MAKING SEX THERAPY SUCCESSFUL
A patient brings into the therapeutic (and “real life”) situation at least three major aspects of himself or herself: a current sense of self (an ego-concept or ego-awareness), a way of relating to others, and underlying both, a history as a person, starting from the beginning and continuing to the moment before the present. The dysfunctional person, or dysfunctional relationship, is usually dysfunctional in all three areas even if the awareness of the dysfunction is suppressed, and it is the goal of therapy to improve functioning in all of them. Obviously, the past cannot be improved, but one’s attitude toward his or her own past can be altered for the better.

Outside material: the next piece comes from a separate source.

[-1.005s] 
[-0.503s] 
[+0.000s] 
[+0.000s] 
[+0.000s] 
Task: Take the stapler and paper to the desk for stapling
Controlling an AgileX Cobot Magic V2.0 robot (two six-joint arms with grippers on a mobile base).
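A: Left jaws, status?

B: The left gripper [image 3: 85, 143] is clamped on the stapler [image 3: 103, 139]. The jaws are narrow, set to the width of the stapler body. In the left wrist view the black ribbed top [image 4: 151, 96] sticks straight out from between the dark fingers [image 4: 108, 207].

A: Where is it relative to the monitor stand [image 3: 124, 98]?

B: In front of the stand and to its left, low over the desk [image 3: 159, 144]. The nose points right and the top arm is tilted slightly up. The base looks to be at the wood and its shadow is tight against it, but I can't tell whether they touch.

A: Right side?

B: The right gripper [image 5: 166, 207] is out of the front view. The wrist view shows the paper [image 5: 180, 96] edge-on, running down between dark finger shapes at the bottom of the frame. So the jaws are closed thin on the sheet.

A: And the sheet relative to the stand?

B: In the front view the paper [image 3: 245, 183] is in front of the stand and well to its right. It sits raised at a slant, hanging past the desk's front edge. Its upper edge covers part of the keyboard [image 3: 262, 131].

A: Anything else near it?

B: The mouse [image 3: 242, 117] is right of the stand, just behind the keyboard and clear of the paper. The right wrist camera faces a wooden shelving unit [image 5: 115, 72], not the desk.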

In both inner instinctual drives and external societal expectations, few aspects of the human personality are as strong as sex or as pervasive in all three areas. The sexually dysfunctional man or woman has a damaged ego-concept and impaired awareness, has (usually) over-compensated relationships in one way or another, and cannot assimilate the past. With the sexual dysfunction resolved a central rupture has been healed; the improvement is not on the periphery, to trickle down, but at the core, to affect everything else. The power of the ripple effect derives from both the strength of sex among the determinants of human behavior and its omnipresence in the functioning of the individual or dyad.

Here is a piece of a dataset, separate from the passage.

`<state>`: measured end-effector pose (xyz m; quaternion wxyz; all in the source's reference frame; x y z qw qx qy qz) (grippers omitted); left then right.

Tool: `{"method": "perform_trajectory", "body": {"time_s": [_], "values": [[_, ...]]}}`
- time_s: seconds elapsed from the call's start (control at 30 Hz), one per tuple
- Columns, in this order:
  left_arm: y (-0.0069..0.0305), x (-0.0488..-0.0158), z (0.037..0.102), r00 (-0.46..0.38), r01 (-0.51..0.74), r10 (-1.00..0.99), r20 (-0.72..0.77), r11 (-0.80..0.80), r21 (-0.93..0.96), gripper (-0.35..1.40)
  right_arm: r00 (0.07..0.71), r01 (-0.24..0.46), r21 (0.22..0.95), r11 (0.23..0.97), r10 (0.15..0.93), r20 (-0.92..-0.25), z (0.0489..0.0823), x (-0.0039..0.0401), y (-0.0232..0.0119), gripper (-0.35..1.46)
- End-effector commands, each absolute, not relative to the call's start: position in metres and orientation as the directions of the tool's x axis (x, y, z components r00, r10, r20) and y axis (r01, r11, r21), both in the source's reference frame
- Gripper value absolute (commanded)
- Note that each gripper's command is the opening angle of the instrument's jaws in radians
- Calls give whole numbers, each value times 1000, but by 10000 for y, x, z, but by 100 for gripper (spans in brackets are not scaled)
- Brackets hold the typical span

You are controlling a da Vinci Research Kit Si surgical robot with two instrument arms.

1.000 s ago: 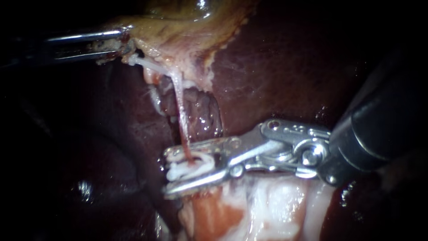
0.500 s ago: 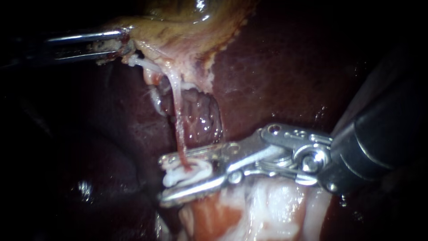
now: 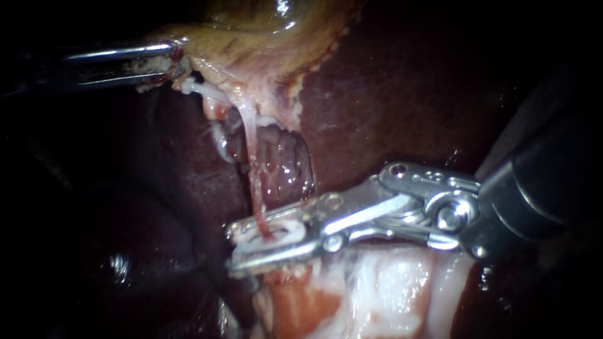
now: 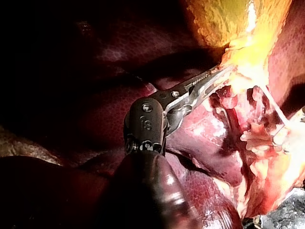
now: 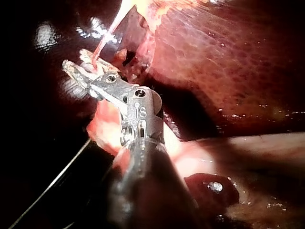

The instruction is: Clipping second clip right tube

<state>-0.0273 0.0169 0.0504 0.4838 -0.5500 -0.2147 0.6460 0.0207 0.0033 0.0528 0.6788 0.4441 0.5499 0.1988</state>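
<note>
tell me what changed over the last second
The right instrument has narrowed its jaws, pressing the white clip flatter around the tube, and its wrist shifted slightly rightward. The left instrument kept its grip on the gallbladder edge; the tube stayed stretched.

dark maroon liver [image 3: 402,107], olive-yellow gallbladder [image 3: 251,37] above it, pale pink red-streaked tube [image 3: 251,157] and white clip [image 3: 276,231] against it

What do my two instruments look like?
Both end in silvery metal jaws. The left instrument has narrow, finely toothed jaws on a dark, rounded wrist with small screws. The right instrument has longer, flatter jaws, a shiny linkage with pins and small holes, and a thick black shaft.
</note>
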Motion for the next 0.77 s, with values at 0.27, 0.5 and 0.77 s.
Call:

One final “ripple” should be noted: successful sex therapy facilitates other therapies. It helps the dyad or individual to accept more easily other therapeutic modalities, being less rigid and more aware of the necessity for change. The improvement in sexual functioning (which is usually accompanied by increased self-confidence and decreased anxiety) helps to create a belief in the therapeutic process and the expectation of a successful outcome. With successful sex therapy as described, in usually not more than sixteen weeks the therapy is terminated, and the dyad feels—in the word most frequently used – marvelous. Dyads in this state of mind approach other problems with zest and determination and a readiness to try anything. Linked with the better ego-concept and dyadic relationship resulting from improved sexual functioning, this attitude immeasurably eases the task of the next stage of the therapy.